(Supplied information Opens)

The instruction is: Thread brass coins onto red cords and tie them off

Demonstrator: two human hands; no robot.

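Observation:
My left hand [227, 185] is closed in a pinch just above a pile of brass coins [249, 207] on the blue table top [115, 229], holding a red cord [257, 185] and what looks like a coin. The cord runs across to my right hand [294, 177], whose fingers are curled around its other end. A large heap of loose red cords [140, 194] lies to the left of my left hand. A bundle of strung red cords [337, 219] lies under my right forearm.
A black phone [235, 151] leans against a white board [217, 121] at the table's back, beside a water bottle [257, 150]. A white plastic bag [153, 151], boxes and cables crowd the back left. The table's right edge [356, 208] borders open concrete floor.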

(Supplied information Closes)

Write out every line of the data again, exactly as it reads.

» **Result of the exercise**:
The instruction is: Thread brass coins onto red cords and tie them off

Demonstrator: two human hands; no robot.

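Observation:
My left hand [227, 185] is closed in a pinch just above a pile of brass coins [249, 207] on the blue table top [115, 229], holding a red cord [257, 185] and what looks like a coin. The cord runs across to my right hand [294, 177], whose fingers are curled around its other end. A large heap of loose red cords [140, 194] lies to the left of my left hand. A bundle of strung red cords [337, 219] lies under my right forearm.
A black phone [235, 151] leans against a white board [217, 121] at the table's back, beside a water bottle [257, 150]. A white plastic bag [153, 151], boxes and cables crowd the back left. The table's right edge [356, 208] borders open concrete floor.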

The answer has been given, and the exercise is complete.